Lake District · Updated

Footpaths lead out of the Mill Inn's beer garden and go straight up Blencathra. Not to a lane that eventually meets a path that climbs the fell — up it, from where you're sitting with your pint. The garden looks up at the mountain, and the mountain is 868 metres, and the walk to the top starts at the gate.

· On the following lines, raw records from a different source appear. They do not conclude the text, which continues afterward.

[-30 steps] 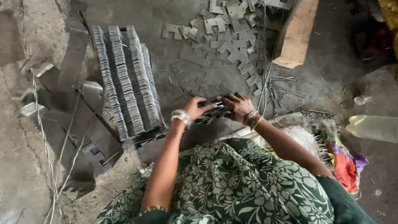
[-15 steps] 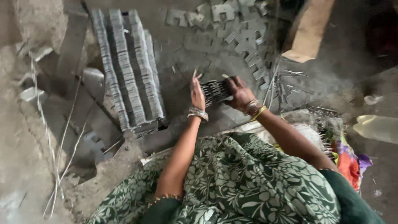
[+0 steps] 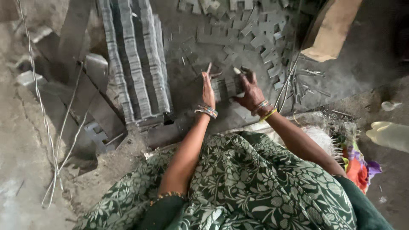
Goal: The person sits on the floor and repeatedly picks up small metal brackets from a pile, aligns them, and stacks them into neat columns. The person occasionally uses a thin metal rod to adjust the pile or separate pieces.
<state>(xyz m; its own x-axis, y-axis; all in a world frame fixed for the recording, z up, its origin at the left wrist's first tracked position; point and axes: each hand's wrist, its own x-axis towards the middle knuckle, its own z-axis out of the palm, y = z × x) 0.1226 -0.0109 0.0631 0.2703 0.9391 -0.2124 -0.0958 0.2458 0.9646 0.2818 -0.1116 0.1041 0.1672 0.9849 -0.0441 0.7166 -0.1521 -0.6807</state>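
Note:
My left hand [image 3: 208, 87] and my right hand [image 3: 249, 90] press from both sides on a small bundle of thin grey metal plates [image 3: 226, 88], held on edge just above the dusty floor. The left palm is flat against the bundle's left end, fingers straight. The right hand's fingers curl around its right end. Bangles sit on both wrists. A long stacked row of the same metal plates [image 3: 134, 59] lies on the floor to the left of my hands.
Several loose cut metal pieces [image 3: 255, 30] are scattered beyond my hands. A wooden block [image 3: 330, 32] lies at the upper right, thin metal rods [image 3: 294, 81] beside it. Wire [image 3: 55, 140] trails down the left. A pale plastic bottle [image 3: 390, 135] rests at the right.
The hands have lifted the bundle a little away from my body and squared it between both palms. The left hand has turned upright and flat against the bundle's end.

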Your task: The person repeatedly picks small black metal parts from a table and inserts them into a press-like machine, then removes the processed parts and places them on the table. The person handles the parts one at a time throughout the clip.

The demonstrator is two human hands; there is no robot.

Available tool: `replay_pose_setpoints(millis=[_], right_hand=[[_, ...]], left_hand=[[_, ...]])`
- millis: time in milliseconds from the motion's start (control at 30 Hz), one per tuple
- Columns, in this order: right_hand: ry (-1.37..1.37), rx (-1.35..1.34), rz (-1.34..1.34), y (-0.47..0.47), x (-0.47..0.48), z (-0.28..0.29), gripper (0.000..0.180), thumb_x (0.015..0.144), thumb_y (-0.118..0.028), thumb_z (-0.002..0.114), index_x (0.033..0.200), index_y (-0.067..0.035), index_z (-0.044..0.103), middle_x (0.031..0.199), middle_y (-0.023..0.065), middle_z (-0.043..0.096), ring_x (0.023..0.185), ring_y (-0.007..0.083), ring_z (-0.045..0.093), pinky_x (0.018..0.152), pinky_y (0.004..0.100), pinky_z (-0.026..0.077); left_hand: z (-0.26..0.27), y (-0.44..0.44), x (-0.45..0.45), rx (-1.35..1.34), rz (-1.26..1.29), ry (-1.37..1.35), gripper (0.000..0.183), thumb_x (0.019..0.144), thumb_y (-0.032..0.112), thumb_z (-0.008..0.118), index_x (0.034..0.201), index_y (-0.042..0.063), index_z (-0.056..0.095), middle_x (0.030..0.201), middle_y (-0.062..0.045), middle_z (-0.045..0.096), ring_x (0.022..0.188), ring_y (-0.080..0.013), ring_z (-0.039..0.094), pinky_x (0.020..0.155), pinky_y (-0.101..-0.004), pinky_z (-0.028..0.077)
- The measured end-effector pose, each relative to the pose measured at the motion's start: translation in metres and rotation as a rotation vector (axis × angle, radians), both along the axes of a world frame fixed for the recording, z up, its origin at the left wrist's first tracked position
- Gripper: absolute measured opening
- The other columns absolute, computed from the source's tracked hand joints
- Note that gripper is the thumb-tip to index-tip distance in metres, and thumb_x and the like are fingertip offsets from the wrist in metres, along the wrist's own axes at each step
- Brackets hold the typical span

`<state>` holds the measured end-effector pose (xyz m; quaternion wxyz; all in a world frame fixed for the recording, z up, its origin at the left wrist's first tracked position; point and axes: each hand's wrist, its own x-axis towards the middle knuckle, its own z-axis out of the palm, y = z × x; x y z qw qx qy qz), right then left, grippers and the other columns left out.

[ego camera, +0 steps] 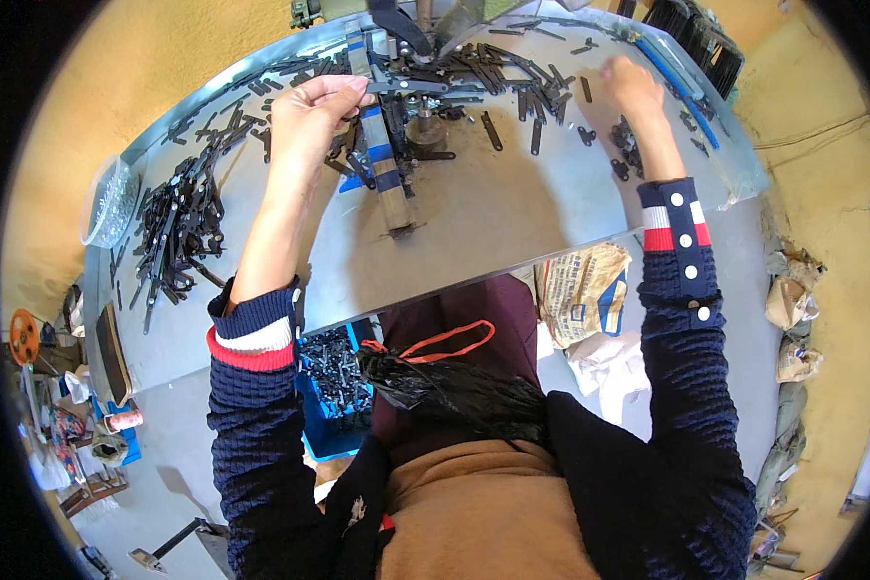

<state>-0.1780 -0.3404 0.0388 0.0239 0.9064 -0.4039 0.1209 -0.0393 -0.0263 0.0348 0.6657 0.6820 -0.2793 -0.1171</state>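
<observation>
My left hand pinches the end of a flat dark metal strip between thumb and fingers. A shiny round spot, like a rivet head, shows on the strip. The strip lies over the round steel post, below the head of a green bench machine. A bar wrapped in blue and tan tape runs just right of my left hand. Out at the right, my right hand is blurred above the metal table; its fingertips are unclear. Small dark linkage pieces lie beside its wrist.
A heap of black metal strips covers the table's left part, near a clear tub of small rivets. More loose strips lie right of the machine. Below the table's front edge stands a blue crate holding small dark parts.
</observation>
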Motion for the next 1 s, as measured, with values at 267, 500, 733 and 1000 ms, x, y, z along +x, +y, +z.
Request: replay_pose_setpoints(millis=[267,500,733,1000], right_hand=[[0.240,-0.088,-0.038,-0.010,-0.010,-0.008,0.028,0.073,-0.011,0.047,0.099,-0.006,0.054,0.104,0.0157,0.054,0.099,0.0307,0.051,0.081,0.0419,0.039],[0.076,-0.077,0.002,-0.026,-0.009,-0.020,0.021,0.073,-0.012,0.046,0.089,-0.005,0.057,0.092,0.0200,0.056,0.089,0.0343,0.054,0.076,0.0386,0.043],[-0.325,0.201,0.321,-0.006,-0.003,0.001,0.016,0.076,-0.008,0.049,0.085,-0.001,0.060,0.081,0.0111,0.061,0.074,0.0199,0.057,0.068,0.0283,0.043],[-0.600,0.794,0.945,0.102,0.036,0.010,0.015,0.080,-0.010,0.052,0.089,0.000,0.058,0.073,0.0033,0.056,0.065,0.0089,0.048,0.061,0.0218,0.039]], left_hand=[[-0.003,-0.001,0.002,-0.023,-0.001,0.013,0.011,0.075,0.013,0.059,0.082,0.005,0.062,0.071,0.000,0.061,0.060,-0.0020,0.047,0.056,-0.0148,0.035],[0.000,0.000,-0.001,-0.084,0.024,0.028,0.009,0.072,0.006,0.060,0.077,-0.001,0.061,0.071,-0.006,0.061,0.063,-0.0074,0.055,0.060,-0.0167,0.042],[-0.003,0.002,0.003,-0.078,0.029,0.054,0.008,0.073,0.010,0.060,0.077,0.003,0.062,0.068,-0.003,0.061,0.058,-0.0029,0.049,0.054,-0.0156,0.037],[-0.005,0.011,0.011,-0.014,0.057,0.276,0.020,0.076,0.017,0.057,0.093,0.007,0.060,0.079,0.000,0.061,0.060,-0.0013,0.048,0.056,-0.0147,0.037]])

The Mill Inn is a 17th-century coaching inn, two miles off the A66 in the Glenderamackin valley, and it is more or less the whole of Mungrisdale's public life. It serves Robinsons beer, it's in the CAMRA guide, and it does food all day from eight in the morning until nine at night. The steak and ale pie is the thing people write about — one TripAdvisor reviewer called it the "Best steak and real ale pie ever," and the reviews agree it arrives packed with steak and generously sized. There are Cumberland sausages with mash, fish and chips, burgers, salads, daily specials built from Cumbrian produce. On the last Friday of the month there's a fish and chips night. Upstairs there are seven rooms.

Beyond the pub, there is not much village to speak of, and no shops at all — the nearest are in Keswick or Penrith. This is a hamlet in one of the quietest valleys in the Northern Lake District, and it stays quiet partly because getting here takes effort. There's no railway and no regular bus. You come by car, two miles down a minor road off the A66, or you don't come.

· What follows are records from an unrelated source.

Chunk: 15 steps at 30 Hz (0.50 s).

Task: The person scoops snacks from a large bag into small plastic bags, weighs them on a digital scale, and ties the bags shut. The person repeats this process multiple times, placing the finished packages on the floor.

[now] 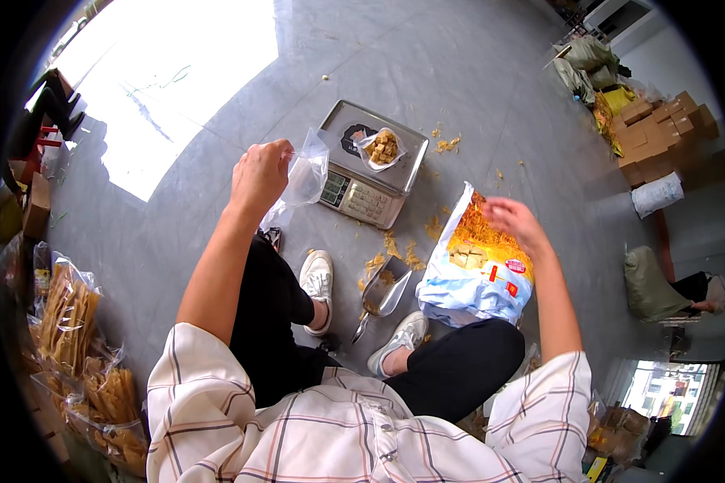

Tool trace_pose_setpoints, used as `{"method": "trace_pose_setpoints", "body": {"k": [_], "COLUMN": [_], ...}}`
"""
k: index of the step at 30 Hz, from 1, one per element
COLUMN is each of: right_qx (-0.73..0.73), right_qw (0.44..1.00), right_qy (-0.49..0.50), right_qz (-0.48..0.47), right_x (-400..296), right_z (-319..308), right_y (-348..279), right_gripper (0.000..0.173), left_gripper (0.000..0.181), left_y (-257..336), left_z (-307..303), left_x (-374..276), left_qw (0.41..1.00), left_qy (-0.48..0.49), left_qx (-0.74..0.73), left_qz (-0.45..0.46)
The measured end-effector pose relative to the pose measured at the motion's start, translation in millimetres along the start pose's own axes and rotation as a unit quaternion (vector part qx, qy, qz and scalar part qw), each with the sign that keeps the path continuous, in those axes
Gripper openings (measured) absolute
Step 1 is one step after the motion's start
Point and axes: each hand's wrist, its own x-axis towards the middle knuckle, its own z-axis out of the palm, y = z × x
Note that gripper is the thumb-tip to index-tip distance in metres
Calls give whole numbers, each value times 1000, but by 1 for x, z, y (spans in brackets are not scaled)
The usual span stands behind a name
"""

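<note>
Pinched in my left hand (262, 172) is a clear plastic bag (307, 175), hanging by the left side of the digital scale (362, 202). On the scale's metal plate sits a small open clear bag of brown cubed pieces (382, 148). My right hand (515, 222), blurred, is over the upper right of a big printed sack (480, 265); its fingers look apart with nothing seen in them. Whether it touches the sack, I cannot tell. Between my shoes lies a metal scoop (388, 288) with some flakes in it.
Yellowish flakes (447, 145) are scattered on the grey floor around the scale. Bags of long brown dried sticks (72, 314) stand at my left. Cardboard boxes (658, 136) and sacks (589, 60) are piled far right. Another person's legs (51, 111) show at the far left.
</note>
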Motion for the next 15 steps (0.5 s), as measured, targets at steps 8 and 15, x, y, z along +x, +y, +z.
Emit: {"method": "trace_pose_setpoints", "body": {"k": [8, 15], "right_qx": [190, 99], "right_qw": [970, 974], "right_qy": [-22, 206], "right_qz": [153, 2], "right_x": [-169, -163], "right_z": [17, 63], "right_y": [198, 292], "right_gripper": [24, 40], "left_gripper": [11, 10], "left_y": [2, 4], "left_z": [11, 26], "left_x": [2, 12], "left_qw": [999, 995], "left_qy": [-20, -79], "left_qx": [-13, 4], "left_qz": [27, 54]}}
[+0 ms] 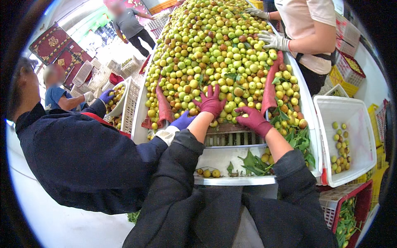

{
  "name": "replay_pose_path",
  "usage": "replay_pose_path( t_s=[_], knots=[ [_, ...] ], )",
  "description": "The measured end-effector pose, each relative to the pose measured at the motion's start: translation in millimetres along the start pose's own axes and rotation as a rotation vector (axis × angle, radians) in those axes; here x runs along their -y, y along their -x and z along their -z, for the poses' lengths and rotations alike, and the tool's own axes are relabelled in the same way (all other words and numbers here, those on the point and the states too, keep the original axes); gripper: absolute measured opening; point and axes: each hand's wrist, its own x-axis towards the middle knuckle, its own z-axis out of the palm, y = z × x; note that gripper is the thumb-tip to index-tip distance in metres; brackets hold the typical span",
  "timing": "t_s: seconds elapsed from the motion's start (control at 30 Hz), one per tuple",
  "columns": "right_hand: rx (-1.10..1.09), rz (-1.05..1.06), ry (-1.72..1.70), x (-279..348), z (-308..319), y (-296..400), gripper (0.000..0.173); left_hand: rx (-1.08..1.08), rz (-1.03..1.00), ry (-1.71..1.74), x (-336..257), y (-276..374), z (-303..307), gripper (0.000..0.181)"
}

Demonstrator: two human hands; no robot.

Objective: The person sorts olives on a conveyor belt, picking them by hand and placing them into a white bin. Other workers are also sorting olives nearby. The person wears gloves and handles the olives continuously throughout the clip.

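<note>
A deep heap of green and brown jujubes fills the sorting table in front of me. My left hand, in a maroon glove, lies palm down on the heap's near edge with its fingers spread. My right hand, gloved alike, curls at the edge to the right. A jujube shows between its thumb and fingers; whether it is gripped I cannot tell. Below the hands is a slatted grate, then a white ledge bearing a few jujubes and green leaves.
A co-worker's purple-gloved hand reaches in close beside my left forearm. White-gloved hands rest on the heap at far right. Red cloth flaps flank the chute. A white tub with some jujubes stands right, above a red-lined crate.
</note>
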Motion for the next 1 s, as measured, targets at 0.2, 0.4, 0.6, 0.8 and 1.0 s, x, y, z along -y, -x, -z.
replay_pose_path(
  t_s=[0.2,0.4,0.6,0.8,1.0],
  knots=[
    [-0.015,0.044,-0.008,4.2,1.0,1.9,0.042,-0.130,-0.002,0.076,6.6,-6.5,18.8,0.067],
    [-0.040,0.154,0.027,-1.6,-1.4,-2.6,0.042,-0.583,0.199,0.017,83.0,-72.4,20.8,0.066],
    [-0.027,0.044,0.027,7.1,3.4,6.3,0.041,-0.055,0.413,-0.166,53.5,-70.4,32.3,0.080],
    [-0.048,0.134,0.081,-4.0,-3.9,-0.9,0.038,-0.152,0.153,-0.244,37.6,-49.2,-0.9,0.076],
    [0.009,0.024,0.037,3.7,-0.3,-0.4,0.038,-0.121,0.029,-0.239,22.8,-19.4,-18.8,0.071]
  ],
)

The walking is the reason to. Blencathra by the Glenderamackin approach is the quiet way up a fell that's usually climbed from the busier side, and the valley path stays empty. St Kentigern's Church, with medieval origins, sits below it — dedicated to the Celtic saint also known as St Mungo, the one who founded Glasgow, and shared with a handful of other Cumbrian churches including Caldbeck's.

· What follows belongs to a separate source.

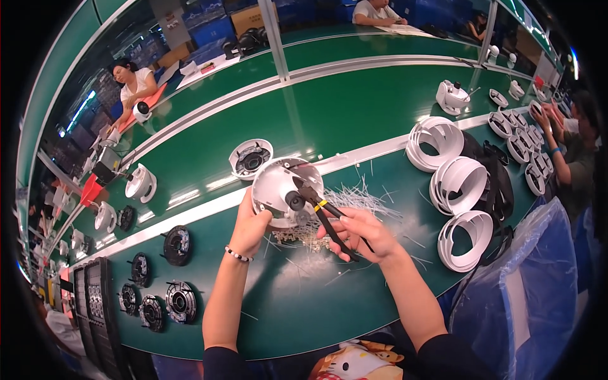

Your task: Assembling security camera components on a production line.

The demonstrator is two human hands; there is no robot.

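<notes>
My left hand (248,223) grips the left side of a white round camera housing (271,180), tilted so that its hollow inside and a dark round part face me. In my right hand (368,233) is a pair of cutting pliers (328,221) with black handles and a yellow band. Their jaws reach into the housing beside the dark round part; whether they grip anything there cannot be made out. Just behind it, a second white housing (266,147) with a black ring inside rests on the bench. Thin white plastic strips (364,201) and small clippings (301,235) lie beneath and beside my hands.
Several black ring-shaped parts (177,246) lie to the left, near a black tray (95,310). White rings (465,244) stand in stacks at right, beside a plastic-lined blue bin (532,278). White camera units (140,183) line the far strip. Other people work around the bench.
</notes>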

Then there's Souther Fell, the modest hump above the village, which has the strangest local record of anywhere in the Lakes. In 1735, and again in 1737 and 1745, groups of people watched an army march across its summit in perfect formation — hundreds of soldiers, ranks and files, moving along the top of the fell. It happened more than once and was seen by more than one person each time. Sir William Stanhope investigated it at the time. Nobody has explained it since. It remains one of the most extensively witnessed supernatural events in English history, which is a strange sentence to write about a fell most people drive past without noticing.

Souther Fell itself is a short, unremarkable walk, ghost army or no. The valley is the point: fells rising directly out of the fields, one pub with the door open, and the water of the Glenderamackin running through the middle of it, doing what it did before anyone thought they saw soldiers on the hill.